» What is required
Below is some data; print it all back exactly.

---- Dataset extract

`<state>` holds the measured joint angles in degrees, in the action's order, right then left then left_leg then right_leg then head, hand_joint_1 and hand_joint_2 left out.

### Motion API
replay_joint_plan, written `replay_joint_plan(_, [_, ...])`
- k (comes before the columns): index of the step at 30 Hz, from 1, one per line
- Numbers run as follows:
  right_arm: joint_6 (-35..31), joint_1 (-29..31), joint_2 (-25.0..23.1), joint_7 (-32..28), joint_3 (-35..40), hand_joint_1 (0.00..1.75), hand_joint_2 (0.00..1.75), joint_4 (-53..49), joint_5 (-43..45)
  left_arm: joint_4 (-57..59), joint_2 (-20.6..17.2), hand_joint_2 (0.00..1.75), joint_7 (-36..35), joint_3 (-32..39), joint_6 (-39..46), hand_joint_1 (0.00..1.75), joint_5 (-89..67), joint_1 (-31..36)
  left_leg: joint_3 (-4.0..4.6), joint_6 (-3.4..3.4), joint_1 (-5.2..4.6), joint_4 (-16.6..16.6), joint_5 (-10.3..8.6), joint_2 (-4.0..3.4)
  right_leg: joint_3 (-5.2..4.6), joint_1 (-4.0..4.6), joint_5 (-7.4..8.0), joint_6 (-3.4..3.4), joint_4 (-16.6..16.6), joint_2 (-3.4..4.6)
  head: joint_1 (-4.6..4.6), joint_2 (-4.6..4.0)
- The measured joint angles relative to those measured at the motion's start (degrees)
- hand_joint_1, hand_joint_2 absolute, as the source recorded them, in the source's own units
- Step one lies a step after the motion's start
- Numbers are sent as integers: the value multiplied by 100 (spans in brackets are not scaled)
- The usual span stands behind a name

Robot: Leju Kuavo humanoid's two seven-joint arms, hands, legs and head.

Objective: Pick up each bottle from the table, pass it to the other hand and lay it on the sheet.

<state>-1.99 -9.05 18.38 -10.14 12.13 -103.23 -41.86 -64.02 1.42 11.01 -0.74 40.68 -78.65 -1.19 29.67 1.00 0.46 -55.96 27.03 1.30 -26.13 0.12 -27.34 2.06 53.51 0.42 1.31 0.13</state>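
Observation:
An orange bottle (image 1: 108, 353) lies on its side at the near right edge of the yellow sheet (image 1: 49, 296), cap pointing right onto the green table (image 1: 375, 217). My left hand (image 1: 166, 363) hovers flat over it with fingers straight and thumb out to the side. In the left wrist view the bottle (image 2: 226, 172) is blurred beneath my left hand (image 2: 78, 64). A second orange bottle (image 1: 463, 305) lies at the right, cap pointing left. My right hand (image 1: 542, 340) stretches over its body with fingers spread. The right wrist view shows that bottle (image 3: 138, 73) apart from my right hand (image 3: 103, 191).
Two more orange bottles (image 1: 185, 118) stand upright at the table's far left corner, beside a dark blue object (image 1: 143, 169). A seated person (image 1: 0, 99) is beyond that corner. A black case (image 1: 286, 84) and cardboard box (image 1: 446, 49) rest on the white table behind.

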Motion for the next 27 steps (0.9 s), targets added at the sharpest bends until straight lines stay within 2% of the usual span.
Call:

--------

» Answer below
`<state>` holds the measured joint angles in degrees, in the action's order, right then left then left_leg then right_leg then head, hand_joint_1 and hand_joint_2 left out.

### Motion API
replay_joint_plan, written `replay_joint_plan(_, [_, ...])`
- k (comes before the columns): index of the step at 30 Hz, from 1, one per line
- Numbers run as follows:
  right_arm: joint_6 (-35..31), joint_1 (-29..31), joint_2 (-25.0..23.1), joint_7 (-32..28), joint_3 (-35..40), hand_joint_1 (0.00..1.75), hand_joint_2 (0.00..1.75), joint_4 (-53..49), joint_5 (-43..45)
  left_arm: joint_4 (-57..59), joint_2 (-20.6..17.2), hand_joint_2 (0.00..1.75), joint_7 (-36..35), joint_3 (-32..39), joint_6 (-39..46), hand_joint_1 (0.00..1.75), joint_5 (-89..67), joint_1 (-31..36)
  left_leg: joint_3 (-4.0..4.6), joint_6 (-3.4..3.4), joint_1 (-5.2..4.6), joint_4 (-16.6..16.6), joint_5 (-10.3..8.6), joint_2 (-4.0..3.4)
  right_leg: joint_3 (-5.2..4.6), joint_1 (-4.0..4.6), joint_5 (-7.4..8.0), joint_6 (-3.4..3.4), joint_4 (-16.6..16.6), joint_2 (-3.4..4.6)
  head: joint_1 (-4.6..4.6), joint_2 (-4.6..4.0)
- The measured joint angles relative to those measured at the motion's start (degrees)
- hand_joint_1, hand_joint_2 absolute, as the source recorded them, in the source's own units
- Step one lies a step after the motion's start
- Numbers are sent as integers: the value multiplied by 100 (spans in brackets are not scaled)
- The usual span stands behind a name

Robot: Leju Kuavo humanoid's two seven-joint arms, hands, legs and head.

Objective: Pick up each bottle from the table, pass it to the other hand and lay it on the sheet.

<state>-1.99 -9.05 18.38 -10.14 12.13 -103.23 -41.86 -64.02 1.42 11.01 -0.74 40.68 -78.65 -1.19 29.67 1.00 0.46 -55.96 27.03 1.30 -26.13 0.12 -27.34 2.06 53.51 0.42 1.31 0.13</state>
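Observation:
An orange bottle (image 1: 108, 353) lies on its side at the near right edge of the yellow sheet (image 1: 49, 296), cap pointing right onto the green table (image 1: 375, 217). My left hand (image 1: 166, 363) hovers flat over it with fingers straight and thumb out to the side. In the left wrist view the bottle (image 2: 226, 172) is blurred beneath my left hand (image 2: 78, 64). A second orange bottle (image 1: 463, 305) lies at the right, cap pointing left. My right hand (image 1: 542, 340) stretches over its body with fingers spread. The right wrist view shows that bottle (image 3: 138, 73) apart from my right hand (image 3: 103, 191).
Two more orange bottles (image 1: 185, 118) stand upright at the table's far left corner, beside a dark blue object (image 1: 143, 169). A seated person (image 1: 0, 99) is beyond that corner. A black case (image 1: 286, 84) and cardboard box (image 1: 446, 49) rest on the white table behind.
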
Motion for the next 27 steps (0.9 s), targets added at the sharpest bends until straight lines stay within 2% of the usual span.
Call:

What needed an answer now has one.